## Work to complete
What you return should be the full listing, word for word, without a single image.

## Data excerpt
□ □ □ □ □ □ □

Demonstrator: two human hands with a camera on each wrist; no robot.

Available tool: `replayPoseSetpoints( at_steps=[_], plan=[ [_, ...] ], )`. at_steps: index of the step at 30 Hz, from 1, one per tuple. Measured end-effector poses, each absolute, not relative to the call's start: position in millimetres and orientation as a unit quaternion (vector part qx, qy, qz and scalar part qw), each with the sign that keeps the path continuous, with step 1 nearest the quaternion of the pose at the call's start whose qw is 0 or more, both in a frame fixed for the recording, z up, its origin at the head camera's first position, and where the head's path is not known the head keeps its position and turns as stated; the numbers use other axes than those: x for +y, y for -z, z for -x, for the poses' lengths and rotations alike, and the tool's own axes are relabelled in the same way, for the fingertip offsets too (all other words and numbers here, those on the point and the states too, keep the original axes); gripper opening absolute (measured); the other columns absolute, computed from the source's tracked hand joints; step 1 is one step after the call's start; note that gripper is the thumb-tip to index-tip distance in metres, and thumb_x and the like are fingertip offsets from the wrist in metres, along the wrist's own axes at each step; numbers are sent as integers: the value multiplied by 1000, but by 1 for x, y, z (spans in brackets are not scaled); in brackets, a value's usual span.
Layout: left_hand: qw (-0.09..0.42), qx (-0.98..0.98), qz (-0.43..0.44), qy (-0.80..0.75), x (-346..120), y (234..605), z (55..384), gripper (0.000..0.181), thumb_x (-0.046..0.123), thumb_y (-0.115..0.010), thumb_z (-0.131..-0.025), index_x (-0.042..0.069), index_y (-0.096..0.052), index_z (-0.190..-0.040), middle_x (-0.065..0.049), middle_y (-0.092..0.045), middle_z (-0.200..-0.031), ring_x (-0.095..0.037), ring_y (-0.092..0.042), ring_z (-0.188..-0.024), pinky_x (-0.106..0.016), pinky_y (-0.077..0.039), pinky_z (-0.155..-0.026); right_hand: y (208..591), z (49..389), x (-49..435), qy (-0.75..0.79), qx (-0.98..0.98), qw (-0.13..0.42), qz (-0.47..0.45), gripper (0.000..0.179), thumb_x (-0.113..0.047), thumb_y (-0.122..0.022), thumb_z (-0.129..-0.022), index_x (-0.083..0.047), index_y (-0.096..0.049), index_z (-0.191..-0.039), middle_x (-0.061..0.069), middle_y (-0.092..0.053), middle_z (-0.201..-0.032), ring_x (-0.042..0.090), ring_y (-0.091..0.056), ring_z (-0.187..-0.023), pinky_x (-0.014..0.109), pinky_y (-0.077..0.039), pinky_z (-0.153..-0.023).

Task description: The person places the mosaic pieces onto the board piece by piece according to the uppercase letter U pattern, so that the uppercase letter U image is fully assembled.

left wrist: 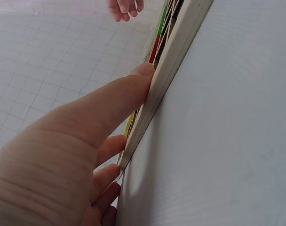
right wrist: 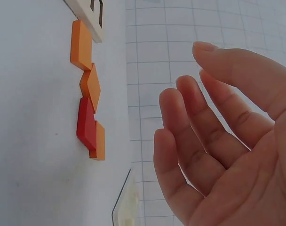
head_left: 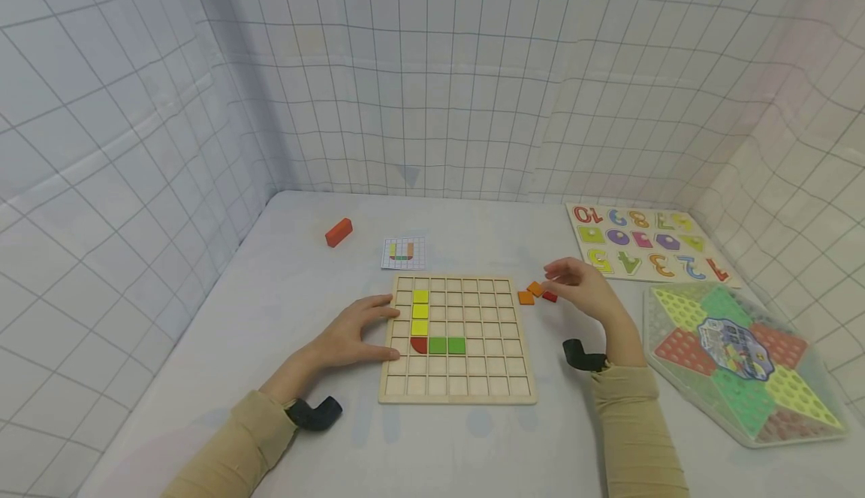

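My view shows the left hand (head_left: 341, 333), thumb and fingers apart, touching the wooden board (head_left: 498, 366)'s left edge. On it lie a red piece (head_left: 420, 345), two green tiles (head_left: 438, 345) and, toward the far edge, three yellow tiles (head_left: 420, 311). Off its right edge, the right hand (head_left: 583, 289) hovers empty, thumb apart, beside orange tiles (head_left: 526, 298).

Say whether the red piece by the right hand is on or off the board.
Off: the red piece lies beside orange pieces on the table, outside the board.
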State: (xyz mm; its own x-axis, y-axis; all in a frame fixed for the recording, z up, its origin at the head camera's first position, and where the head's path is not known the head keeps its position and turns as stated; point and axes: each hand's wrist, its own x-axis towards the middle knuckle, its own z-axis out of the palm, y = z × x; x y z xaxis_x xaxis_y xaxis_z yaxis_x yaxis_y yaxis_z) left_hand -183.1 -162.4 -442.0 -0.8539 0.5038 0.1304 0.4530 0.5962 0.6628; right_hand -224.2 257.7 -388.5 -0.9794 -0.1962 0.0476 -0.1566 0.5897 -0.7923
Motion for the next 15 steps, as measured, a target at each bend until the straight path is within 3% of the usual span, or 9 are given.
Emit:
replayPoseSetpoints(
  at_steps=[15],
  plan=[
    [41,894,-265,-358,-162,441,183,66,52,-75,-73,17,-58,-126,-6,-35,-148,-32,-27,-136,-55,-24,-106,407,229,262,435,899,33,49,38,-22,-68,-87,-1,-58,-117,15,-61,-113,29,-57,-101,43,-44,-86]
  ],
)
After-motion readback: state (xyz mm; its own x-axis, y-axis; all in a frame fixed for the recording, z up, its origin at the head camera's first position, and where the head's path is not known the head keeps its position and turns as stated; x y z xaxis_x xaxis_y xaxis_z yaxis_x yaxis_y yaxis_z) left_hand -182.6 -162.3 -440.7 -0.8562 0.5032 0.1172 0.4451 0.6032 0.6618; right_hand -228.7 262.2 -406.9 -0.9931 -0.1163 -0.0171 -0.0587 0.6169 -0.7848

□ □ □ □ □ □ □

## Result
Demonstrator: two human hands with a camera on each wrist; no robot.

Available tool: `replayPoseSetpoints( at_steps=[_], plan=[ [_, ...] ], )`. at_steps: index of the step at 30 Hz, from 1, one per tuple. Measured end-effector poses, each absolute, not relative to the call's start: position in millimetres and orientation as a unit quaternion (vector part qx, qy, qz and scalar part qw), each with the sign that keeps the path continuous, with step 1 nearest the quaternion of the pose at the call's start whose qw is 0 or more, both in a frame fixed for the recording, z up, its origin at the head camera's first position, and where the head's path is not known the head keeps its position and turns as stated; the numbers use other axes than those: x for +y, y for -z, z for -x, for the poses' lengths and rotations alike, and the tool's own axes are relabelled in the same way, for the fingertip offsets too (all other words and numbers here, those on the point and the states too, keep the original axes); gripper opening absolute (measured); the other columns absolute, computed from the source's tracked hand joints; step 1 is one step after the call's start; note that gripper is the thumb-tip to index-tip distance in metres, and thumb_x and the like are fingertip offsets from the wrist in metres, along the wrist's own axes at each step; numbers are sent as integers: the value multiplied by 1000, but by 1 for x, y, z (spans in brackets are not scaled); in brackets, a value's usual span.
Layout: left_hand: qw (-0.09..0.42), qx (-0.98..0.98), qz (-0.43..0.44), qy (-0.80..0.75), x (-346..120), y (234..605), z (55..384), gripper (0.000..0.181), thumb_x (-0.046..0.123), thumb_y (-0.115..0.010), thumb_z (-0.131..-0.025), index_x (-0.042..0.069), index_y (-0.096..0.052), index_z (-0.190..-0.040), middle_x (-0.065..0.049), middle_y (-0.092..0.045), middle_z (-0.200..-0.031), ring_x (-0.095..0.037), ring_y (-0.092..0.042), ring_z (-0.188..-0.024), pinky_x (-0.106..0.016), pinky_y (-0.077..0.039), pinky_z (-0.155..-0.026); right_hand: y (208..591), z (49..389), x (-49..435), qy (-0.75..0.79), qx (-0.98..0.98), qw (-0.13..0.42), qz (-0.47..0.45), gripper (0.000..0.179), thumb_x (-0.113..0.047), thumb_y (-0.122..0.022), thumb_z (-0.129..-0.022), index_x (-0.083..0.047), index_y (-0.096..0.049), index_z (-0.191..-0.039), middle_x (-0.061..0.069), middle_y (-0.092..0.053), middle_z (-0.201..-0.032), ring_x (-0.042..0.090), ring_y (-0.091..0.056), ring_z (-0.187..-0.023), pinky_x (-0.014..0.109), pinky_y (-0.077..0.039), pinky_z (-0.153..-0.023).

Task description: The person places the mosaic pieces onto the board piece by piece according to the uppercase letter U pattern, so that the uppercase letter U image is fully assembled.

left wrist: 
right wrist: 
head_left: 

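My view shows the left hand (head_left: 341, 333), thumb and fingers apart, touching the wooden board (head_left: 498, 366)'s left edge. On it lie a red piece (head_left: 420, 345), two green tiles (head_left: 438, 345) and, toward the far edge, three yellow tiles (head_left: 420, 311). Off its right edge, the right hand (head_left: 583, 289) hovers empty, thumb apart, beside orange tiles (head_left: 526, 298).

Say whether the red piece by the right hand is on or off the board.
Off: the red piece lies beside orange pieces on the table, outside the board.
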State: (xyz mm; its own x-axis, y-axis; all in a frame fixed for the recording, z up, its origin at the head camera's first position, and where the head's path is not known the head keeps its position and turns as stated; point and axes: each hand's wrist, its own x-axis towards the middle knuckle, its own z-axis out of the palm, y = z × x; x y z xaxis_x xaxis_y xaxis_z yaxis_x yaxis_y yaxis_z) left_hand -183.1 -162.4 -442.0 -0.8539 0.5038 0.1304 0.4530 0.5962 0.6628; right_hand -224.2 257.7 -388.5 -0.9794 -0.1962 0.0476 -0.1566 0.5897 -0.7923
Motion for the next 15 steps, as measured, a target at each bend until the straight path is within 3% of the usual span, or 9 are given.
Emit:
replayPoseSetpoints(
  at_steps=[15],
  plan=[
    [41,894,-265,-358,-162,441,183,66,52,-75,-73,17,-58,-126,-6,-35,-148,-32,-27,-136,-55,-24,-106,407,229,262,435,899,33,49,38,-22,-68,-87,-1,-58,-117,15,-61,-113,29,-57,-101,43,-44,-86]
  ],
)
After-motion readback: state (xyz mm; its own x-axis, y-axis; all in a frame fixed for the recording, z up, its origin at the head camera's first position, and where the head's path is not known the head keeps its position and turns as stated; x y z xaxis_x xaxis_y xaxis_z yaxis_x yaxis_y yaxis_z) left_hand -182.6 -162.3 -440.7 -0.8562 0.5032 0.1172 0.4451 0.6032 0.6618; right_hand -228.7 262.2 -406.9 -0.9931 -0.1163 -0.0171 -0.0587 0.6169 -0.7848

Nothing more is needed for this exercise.